Using this series, one can approximate values for \ \(\ln\ \) when given an x-value, as with \ \(\ln\left(\frac{3}{2}\right)\ \). You simply insert \ \(x=\frac{1}{2}\ \) and sum the terms until a desired accuracy is achieved.

Calculus

Calculus is a branch of mathematics focused on change and motion, using derivatives and integrals to solve problems. It plays a crucial role in understanding concepts such as logarithmic functions and their series expansions.

The fundamental idea behind derivatives is finding the rate at which a function is changing at any point. This comes into play in Taylor series, where a function is expressed in terms of its derivatives. For a function like \ \(f(x)\ \), the Taylor series:

• Includes terms that are derived from the derivatives of \ \(f(x)\ \).
• Each term scales with a power of \ \(x\ \) to provide an approximation in a neighborhood close to a specified point.

With \ \(\ln(1+x)\ \), calculus helps us find each derivative necessary for building up the series from simpler components. Integrals in calculus sometimes work complementarily, calculating the whole from rates of change.
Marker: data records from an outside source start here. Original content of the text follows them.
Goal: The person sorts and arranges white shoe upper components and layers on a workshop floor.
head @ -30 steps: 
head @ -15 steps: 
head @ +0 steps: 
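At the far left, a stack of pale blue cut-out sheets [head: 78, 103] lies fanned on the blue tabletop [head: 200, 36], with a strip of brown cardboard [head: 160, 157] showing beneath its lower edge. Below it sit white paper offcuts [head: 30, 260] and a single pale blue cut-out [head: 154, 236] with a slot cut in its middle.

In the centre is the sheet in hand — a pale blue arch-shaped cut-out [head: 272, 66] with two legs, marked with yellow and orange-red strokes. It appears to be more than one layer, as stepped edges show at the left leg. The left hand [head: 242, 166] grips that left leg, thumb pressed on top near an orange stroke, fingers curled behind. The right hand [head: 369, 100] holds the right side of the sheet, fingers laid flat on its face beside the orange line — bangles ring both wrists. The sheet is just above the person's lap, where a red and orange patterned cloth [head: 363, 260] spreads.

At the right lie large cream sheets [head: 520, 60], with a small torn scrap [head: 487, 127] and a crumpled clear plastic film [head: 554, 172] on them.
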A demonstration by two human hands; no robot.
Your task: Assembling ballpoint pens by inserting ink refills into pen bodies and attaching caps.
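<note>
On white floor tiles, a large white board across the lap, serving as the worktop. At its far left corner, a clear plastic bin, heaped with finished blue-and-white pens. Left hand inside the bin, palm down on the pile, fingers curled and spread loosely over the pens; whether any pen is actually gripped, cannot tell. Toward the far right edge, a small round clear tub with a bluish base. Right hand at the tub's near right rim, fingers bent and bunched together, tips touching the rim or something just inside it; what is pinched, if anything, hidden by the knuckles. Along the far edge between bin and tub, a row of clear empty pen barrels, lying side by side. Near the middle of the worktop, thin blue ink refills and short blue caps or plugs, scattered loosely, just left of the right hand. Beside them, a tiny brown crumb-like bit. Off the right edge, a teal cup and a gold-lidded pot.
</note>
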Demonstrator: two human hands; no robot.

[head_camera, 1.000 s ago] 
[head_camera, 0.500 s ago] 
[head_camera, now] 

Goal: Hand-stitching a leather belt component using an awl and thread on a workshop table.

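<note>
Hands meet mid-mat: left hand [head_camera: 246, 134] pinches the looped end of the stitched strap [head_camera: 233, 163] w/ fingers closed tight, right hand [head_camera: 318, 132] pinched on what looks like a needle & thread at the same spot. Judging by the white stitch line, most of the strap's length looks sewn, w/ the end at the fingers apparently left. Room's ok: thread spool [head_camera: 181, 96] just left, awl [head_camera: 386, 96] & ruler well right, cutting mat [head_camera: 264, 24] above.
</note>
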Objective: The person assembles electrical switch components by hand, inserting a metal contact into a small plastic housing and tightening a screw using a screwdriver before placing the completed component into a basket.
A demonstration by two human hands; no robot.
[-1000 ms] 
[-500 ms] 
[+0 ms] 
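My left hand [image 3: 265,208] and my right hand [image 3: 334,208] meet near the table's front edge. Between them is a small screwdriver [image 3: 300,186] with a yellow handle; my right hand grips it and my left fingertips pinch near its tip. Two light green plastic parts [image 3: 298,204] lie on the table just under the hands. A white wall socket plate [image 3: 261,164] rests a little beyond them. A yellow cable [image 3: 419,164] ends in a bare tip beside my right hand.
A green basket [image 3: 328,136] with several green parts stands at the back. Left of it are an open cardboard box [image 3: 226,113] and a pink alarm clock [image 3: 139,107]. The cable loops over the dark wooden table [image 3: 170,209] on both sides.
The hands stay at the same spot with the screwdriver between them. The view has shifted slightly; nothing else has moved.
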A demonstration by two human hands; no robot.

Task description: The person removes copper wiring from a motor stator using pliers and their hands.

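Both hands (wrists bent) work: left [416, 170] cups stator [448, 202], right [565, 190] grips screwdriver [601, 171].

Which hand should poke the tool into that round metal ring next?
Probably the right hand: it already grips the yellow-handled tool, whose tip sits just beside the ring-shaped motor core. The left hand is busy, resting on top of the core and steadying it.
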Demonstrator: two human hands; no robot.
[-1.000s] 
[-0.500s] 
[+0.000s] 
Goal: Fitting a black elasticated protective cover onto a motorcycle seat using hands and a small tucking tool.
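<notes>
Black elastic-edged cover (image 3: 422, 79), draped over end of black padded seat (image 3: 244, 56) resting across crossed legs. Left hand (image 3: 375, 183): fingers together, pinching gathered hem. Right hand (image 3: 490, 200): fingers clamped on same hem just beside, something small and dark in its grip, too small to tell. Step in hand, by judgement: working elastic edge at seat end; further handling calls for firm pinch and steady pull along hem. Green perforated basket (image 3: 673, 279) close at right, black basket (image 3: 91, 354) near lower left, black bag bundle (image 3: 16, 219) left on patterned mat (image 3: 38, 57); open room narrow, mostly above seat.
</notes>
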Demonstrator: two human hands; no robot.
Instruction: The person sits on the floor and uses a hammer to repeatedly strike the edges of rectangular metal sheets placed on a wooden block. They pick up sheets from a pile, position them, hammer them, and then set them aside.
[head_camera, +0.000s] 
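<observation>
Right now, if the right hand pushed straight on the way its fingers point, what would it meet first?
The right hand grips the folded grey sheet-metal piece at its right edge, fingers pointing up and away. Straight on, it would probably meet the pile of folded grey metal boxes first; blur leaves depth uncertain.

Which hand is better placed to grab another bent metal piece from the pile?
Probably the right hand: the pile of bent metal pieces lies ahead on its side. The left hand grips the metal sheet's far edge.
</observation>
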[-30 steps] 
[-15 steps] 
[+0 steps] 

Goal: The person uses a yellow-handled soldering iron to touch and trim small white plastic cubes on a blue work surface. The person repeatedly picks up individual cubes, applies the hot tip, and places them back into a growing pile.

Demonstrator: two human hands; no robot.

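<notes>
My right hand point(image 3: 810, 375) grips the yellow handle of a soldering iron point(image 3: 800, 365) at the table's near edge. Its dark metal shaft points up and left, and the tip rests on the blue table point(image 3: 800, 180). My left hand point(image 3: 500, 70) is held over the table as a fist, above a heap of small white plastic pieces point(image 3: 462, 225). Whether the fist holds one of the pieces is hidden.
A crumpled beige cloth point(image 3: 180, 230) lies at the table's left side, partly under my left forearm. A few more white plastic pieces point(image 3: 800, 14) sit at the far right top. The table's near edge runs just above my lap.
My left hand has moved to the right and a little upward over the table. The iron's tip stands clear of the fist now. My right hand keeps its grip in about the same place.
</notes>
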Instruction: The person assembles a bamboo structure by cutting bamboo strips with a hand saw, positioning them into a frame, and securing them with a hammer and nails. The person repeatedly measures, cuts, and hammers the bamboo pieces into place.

When approximating using series:

• Understanding the derivative relationships in \ \(\ln(1+x)\ \) allows calculation of successive terms.
• These contributions add precision to the approximated value, guiding us to solutions like the series expansion of \ \(\ln\left(\frac{3}{2}\right)\ \).

This iterative building block approach is fundamental in calculus, providing a solid foundation for more complex mathematical modeling and solution-finding.